Thirty years of women’s priestly ministry celebrated

First published on: 1st July 2024

There was joy in Rochester Cathedral on Sunday 30 June, as over 150 people came to celebrate the 30th anniversary of the ordination of women to the priesthood.

The special Evensong brought together some of those first women to be ordained priest in 1994, as well as supporters and well-wishers from across Rochester Diocese, then and now.

The preacher, the Rev Catherine Williams, Christian writer, retreat leader and spiritual director, reflected on some of the historic journey taken towards the ordination of women as priests, as well as some of the pioneers connected to Rochester Diocese.

“From Isabella Gilmore’s initial vision down the years, it had been a very long time for some..

“But now, there are women in all forms of ministerial roles, lay and ordained. The first female archdeacon, Judith Rose, was from this Diocese, and there are now at least three female bishops with Rochester roots.

Read a reflection celebrating women’s ministry by the Rev Pamela Ive, Director of Vocations for the Diocese of Rochester. 

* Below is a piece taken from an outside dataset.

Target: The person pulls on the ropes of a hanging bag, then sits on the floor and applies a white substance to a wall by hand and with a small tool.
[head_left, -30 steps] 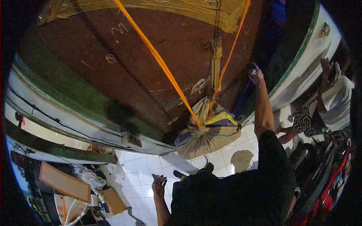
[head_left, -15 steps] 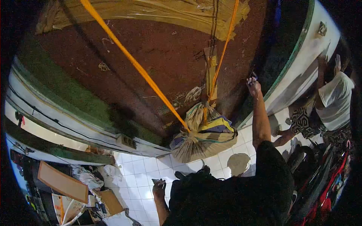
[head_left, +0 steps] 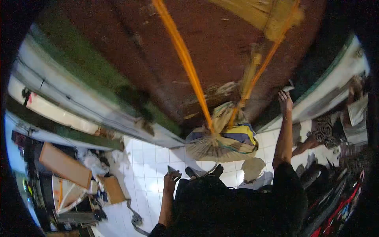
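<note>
My right hand (head_left: 286, 101) is raised at the right edge of the reddish-brown wall panel (head_left: 233, 47), closed on a small flat pale scraper-like tool (head_left: 289, 88). That tool is at or close to the dark green strip; whether it touches cannot be seen. Lower down, my left hand (head_left: 172, 181) is beside my body, its fingers around a small grey flat blade-like piece (head_left: 171, 169). Between the hands, a tied beige sack (head_left: 203, 149) with yellow and purple cloth sits against the panel. Two orange straps (head_left: 185, 59) run from it upward.
Another person in a white shirt (head_left: 358, 122) stands at the right wall. White floor tiles (head_left: 140, 154) lie below, with a round beige object (head_left: 253, 169). At left are a framed board (head_left: 65, 165), a carton (head_left: 113, 190) and a cord (head_left: 135, 218); dark clutter (head_left: 335, 197) fills the lower right.
The view has shifted, so the sack and straps appear farther right. My right hand now shows its back, with the pale face of its tool visible. Both hands keep hold of their pieces.
</note>
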`<state>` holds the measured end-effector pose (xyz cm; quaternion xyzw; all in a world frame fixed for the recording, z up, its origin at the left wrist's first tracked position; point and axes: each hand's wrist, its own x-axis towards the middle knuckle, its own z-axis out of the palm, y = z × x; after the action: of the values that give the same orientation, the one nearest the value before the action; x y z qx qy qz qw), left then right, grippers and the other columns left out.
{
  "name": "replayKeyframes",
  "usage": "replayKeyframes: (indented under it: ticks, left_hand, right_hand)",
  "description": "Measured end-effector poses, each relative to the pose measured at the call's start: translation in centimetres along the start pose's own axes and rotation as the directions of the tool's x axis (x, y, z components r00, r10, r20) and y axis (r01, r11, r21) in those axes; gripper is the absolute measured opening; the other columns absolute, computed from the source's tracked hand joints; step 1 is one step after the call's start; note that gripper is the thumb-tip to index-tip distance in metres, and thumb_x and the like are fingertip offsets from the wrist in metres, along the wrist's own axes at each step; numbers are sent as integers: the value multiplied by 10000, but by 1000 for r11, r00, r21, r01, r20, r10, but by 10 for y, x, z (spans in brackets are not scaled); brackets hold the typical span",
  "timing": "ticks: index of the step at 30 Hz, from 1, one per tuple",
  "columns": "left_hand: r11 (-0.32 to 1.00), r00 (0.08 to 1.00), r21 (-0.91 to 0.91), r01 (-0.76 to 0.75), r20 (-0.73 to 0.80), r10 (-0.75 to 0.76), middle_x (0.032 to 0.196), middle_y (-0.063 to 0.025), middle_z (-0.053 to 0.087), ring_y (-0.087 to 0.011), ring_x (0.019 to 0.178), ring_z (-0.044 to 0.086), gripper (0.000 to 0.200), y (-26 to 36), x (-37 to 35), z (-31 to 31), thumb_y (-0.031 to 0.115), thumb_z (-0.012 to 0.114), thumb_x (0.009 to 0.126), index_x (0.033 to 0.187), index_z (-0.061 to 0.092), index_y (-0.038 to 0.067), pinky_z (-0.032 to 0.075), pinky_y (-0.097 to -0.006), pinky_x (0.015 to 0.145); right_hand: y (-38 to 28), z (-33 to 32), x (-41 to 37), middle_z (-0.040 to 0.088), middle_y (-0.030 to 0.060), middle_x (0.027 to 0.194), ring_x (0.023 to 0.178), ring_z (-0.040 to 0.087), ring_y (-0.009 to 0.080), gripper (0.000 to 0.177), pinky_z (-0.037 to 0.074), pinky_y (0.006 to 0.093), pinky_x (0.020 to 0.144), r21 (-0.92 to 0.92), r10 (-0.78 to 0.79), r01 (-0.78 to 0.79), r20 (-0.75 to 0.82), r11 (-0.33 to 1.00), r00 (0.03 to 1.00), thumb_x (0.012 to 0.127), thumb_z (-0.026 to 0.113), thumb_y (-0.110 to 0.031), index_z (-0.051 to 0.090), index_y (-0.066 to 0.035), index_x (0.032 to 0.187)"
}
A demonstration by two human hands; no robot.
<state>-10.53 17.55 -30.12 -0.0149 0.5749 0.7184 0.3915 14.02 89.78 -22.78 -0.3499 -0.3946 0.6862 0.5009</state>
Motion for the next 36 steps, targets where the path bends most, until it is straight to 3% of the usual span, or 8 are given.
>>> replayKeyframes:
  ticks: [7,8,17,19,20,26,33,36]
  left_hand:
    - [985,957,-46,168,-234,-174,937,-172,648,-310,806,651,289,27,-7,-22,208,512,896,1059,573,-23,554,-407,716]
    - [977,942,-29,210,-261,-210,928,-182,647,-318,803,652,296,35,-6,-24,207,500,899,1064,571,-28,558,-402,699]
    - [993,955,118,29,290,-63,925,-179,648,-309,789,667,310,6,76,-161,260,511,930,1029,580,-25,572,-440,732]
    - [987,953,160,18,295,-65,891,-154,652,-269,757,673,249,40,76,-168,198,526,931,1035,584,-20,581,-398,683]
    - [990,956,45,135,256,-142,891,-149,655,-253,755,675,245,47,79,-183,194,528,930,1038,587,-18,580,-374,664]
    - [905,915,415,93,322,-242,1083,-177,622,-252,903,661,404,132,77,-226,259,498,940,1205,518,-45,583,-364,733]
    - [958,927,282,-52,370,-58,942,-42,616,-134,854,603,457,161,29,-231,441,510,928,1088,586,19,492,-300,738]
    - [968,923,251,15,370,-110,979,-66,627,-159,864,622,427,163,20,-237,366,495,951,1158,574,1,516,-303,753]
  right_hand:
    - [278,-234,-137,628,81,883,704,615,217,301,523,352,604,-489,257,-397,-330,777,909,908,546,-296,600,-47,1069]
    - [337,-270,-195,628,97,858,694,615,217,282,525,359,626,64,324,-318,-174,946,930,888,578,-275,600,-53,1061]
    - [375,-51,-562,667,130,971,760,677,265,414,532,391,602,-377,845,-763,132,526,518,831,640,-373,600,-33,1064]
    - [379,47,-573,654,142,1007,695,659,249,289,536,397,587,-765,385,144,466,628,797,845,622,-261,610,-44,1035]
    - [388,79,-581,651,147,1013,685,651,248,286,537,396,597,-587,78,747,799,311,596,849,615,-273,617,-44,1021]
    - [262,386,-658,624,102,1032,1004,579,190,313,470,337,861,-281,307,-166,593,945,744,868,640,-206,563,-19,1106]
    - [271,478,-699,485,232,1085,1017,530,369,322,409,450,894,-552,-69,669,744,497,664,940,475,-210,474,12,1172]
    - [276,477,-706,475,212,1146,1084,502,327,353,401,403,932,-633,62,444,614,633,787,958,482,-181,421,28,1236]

Catherine invited all those present to also, ‘remember all those women down the centuries who knew in their hearts that God was calling them to priestly ministry, but for whom it was never, in this life, a reality.”

Having been present at those first ordinations in Rochester Cathedral in 1994, Catherine recalled her memories of the day.

“There was a frisson in that season thirty years ago. A deep sense of joy and adventure. A new creation and a coming in. But the celebrations were muted, held within us, because we were told we must not in any way celebrate, be triumphant, or joyous, but always sensitive to those for whom the decision to ordain women to the priesthood seemed like a betrayal.

She continued:

“Wonderfully here in Rochester, a group of Roman Catholic women gathered outside this Cathedral, during the ordinations and no one was going to tell them not to celebrate…This was a momentous occasion for their fellow sisters in Christ.

“Their shouts and cheers are etched in my memory.”

Ordination stories shared

The muted celebrations were also recollected by the Rev Canon Jean Kerr, who shared her story as part of a series of written and filmed recollections highlighted on the Diocese of Rochester Facebook page in the lead up to the service.

During, the film, she recalled the moment the then Bishop of Rochester, Bishop Michael Turnbull, ordained her a priest:

“I can remember the hands being laid on and I can remember wondering whether all these things that people had said would happen would actually happen. You know, that the sky would fall in. It would be the end of the world etcetera. 

“I wondered whether there would be protest and so on. But there was absolute silence as the bishop laid hands, and for this I was born. For this I was born. I remember thinking that.”

Jean also said that many women priests continue to experience prejudice today: 

“I would like to say that everything's fine and dandy but it's not.

"I mean culture's moved on, societal understanding of women has moved on, but I still mentor a number of priests in this diocese and in Canterbury, and I have a lot of contact with women priests, and some of their experiences of being bullied by lay people and by priests - male priests - are absolutely appalling."

The Rev Canon Katrina Barnes, one of those ordained in Rochester Diocese in 1994, also shared her recollections of that time.

Giving thanks for all women’s ministry

During the service, Bishop Jonathan Gibbs, the Bishop of Rochester, said that the journey towards the ordination of women to the priesthood had been long and far from smooth, but when it finally came, it marked a very significant watershed in the life of the Church.

‘Since that day, women have contributed a priestly ministry in the life and leadership of the Church in ways that have brought abundant blessing to the people of God and to our wider communities. I rejoice in this ministry and in all who shared in it in so many wonderful ways.’

He went on to acknowledge and give thanks for the diversity of all women’s ministry:

‘We rejoice today also in the ministry of all women in the Church as lay people, licensed and authorised ministers of all kinds, Deacons, Bishops and in many other roles.’

To help support the wide range of women’s ordained ministry in Rochester Diocese, during the service, the Rev Judi Hammill, vicar of St James’, Tunbridge Wells, was commissioned as the Bishop’s Adviser for the Ministry of Ordained Women.

An important role, the Bishop's Advisor for the Ministry of Ordained Women seeks to represent and understand the experience of ordained women in ministry, working with the bishop and his leadership team to ensure that all flourish in the ministries to which they have been called.

Read more about Judi and the role.


Original cohort greeted with applause
The low-key celebrations called for thirty years ago were in contrast to the exuberance expressed at Sunday’s event.

After the service, all those women present who had been ordained in Rochester Cathedral in 1994, were met with loud applause and shouts of appreciation as they gathered for a photo on the nave steps.

For the Rev Canon Rachel Knapp, Chaplain at Bennett Memorial Diocesan School (pictured front row, far right), and one of that first cohort of women priests, the service was very moving.

“It’s been wonderful. Very emotional, which surprised me.

"It's been a great privilege to be back here and to remember that occasion and to give thanks for 30 years of women’s priestly ministry, and especially lovely to see some of my peers who were ordained alongside me.”